De uns quinze ou vinte anos para cá, tem sido percebida uma sensível melhoria nas qualidades profissionais dos membros do Judiciário e do Ministério Público, tanto federal como estadual, sem falar nas outras carreiras jurídicas. Parece que estão sendo cada vez melhor selecionados. Há uma tendência à aprovação dos detentores de títulos de mestrado e doutorado. Como o quantitativo de bacharéis que são lançados a cada ano no mercado de trabalho, às centenas e aos milhares, cada vez cresce mais, aumenta o universo de competidores, o que, sem dúvida, contribui para a melhoria da prestação jurisdicional, pois a cada vez mais crescem as possibilidades de melhor seleção dos interessados e os concursos públicos vão se tornando cada vez mais difíceis.

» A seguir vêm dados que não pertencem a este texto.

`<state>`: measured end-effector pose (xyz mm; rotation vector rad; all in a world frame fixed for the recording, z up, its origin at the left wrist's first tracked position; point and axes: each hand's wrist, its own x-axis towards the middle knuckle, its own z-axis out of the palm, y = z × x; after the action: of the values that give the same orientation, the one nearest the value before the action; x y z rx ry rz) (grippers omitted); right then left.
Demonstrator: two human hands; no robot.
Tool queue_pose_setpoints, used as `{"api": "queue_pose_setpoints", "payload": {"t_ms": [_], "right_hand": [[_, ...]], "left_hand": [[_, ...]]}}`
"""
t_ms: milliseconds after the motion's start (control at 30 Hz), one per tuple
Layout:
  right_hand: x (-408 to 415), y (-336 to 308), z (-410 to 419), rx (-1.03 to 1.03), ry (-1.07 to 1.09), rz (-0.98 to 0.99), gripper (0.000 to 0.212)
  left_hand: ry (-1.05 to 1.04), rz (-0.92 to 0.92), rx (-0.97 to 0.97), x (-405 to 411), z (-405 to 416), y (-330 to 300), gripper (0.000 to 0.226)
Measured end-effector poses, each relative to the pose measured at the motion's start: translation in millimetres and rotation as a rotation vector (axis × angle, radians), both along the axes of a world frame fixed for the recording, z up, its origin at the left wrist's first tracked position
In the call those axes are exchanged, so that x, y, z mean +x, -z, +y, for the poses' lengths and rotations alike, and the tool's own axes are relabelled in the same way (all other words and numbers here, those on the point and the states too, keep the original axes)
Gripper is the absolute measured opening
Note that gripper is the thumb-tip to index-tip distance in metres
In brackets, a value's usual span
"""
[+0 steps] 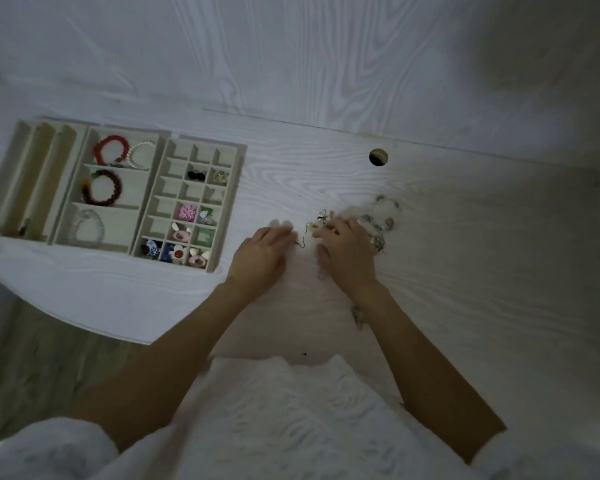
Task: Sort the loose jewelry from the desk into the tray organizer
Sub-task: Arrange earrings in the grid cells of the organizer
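While hands sort, tray organizer [238, 188] holds bracelets [102, 187], earrings [187, 212].

White wood-grain desk [326, 174], tray organizer [229, 202] at left, loose jewelry [378, 220] at centre

Looks like a home room: white woodgrain counter [430, 237] with cable hole [378, 157], wood floor [32, 358] below its edge, jewelry tray organizer [236, 188] left of hole.
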<state>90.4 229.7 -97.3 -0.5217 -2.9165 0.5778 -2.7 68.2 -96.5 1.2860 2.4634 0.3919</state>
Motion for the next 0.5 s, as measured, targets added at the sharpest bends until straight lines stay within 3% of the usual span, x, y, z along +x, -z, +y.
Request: {"api": "queue_pose_setpoints", "payload": {"t_ms": [133,233,333,500], "right_hand": [[-11.9,6.2,-3.5,0.003,-0.064,0.003,0.032],[-12.0,4.4,-0.9,-0.056,-0.007,0.011,0.023],[-13.9,3.8,5.1,-0.078,0.003,0.044,0.013],[-31.2,5.8,12.8,0.034,-0.115,-0.055,0.022]], "left_hand": [[-0.014,-0.018,0.056,2.3,-13.1,2.9,0.049],[-0.071,-0.05,0.112,4.8,-15.5,-1.5,0.035],[-0.15,-0.108,0.14,8.9,-19.3,-4.8,0.035],[-0.245,-0.175,0.187,12.1,-37.1,-12.8,0.037]]}}
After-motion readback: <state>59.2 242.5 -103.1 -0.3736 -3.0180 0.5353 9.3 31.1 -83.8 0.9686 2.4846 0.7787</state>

O conselho que daria aos colegas mais novos é que tenham mais prudência, zelo e cuidados especiais no exercício da tão nobre missão que lhes foi confiada. Dediquem-se ao máximo, de corpo e alma. É preciso dar o melhor de si. Busquem incessantemente aperfeiçoar a cada vez mais o conceito de justiça perante a sociedade, na busca incessante da realização do direito material inscrito na Constituição de 1988, cuja pauta de valores ainda está muito longe de se concretizar, em sua maior parte. É preciso enfrentar a cada dia os desafios da carreira no sentido do aperfeiçoamento e realização dos valores humanos, de que tanto carece a nossa sociedade.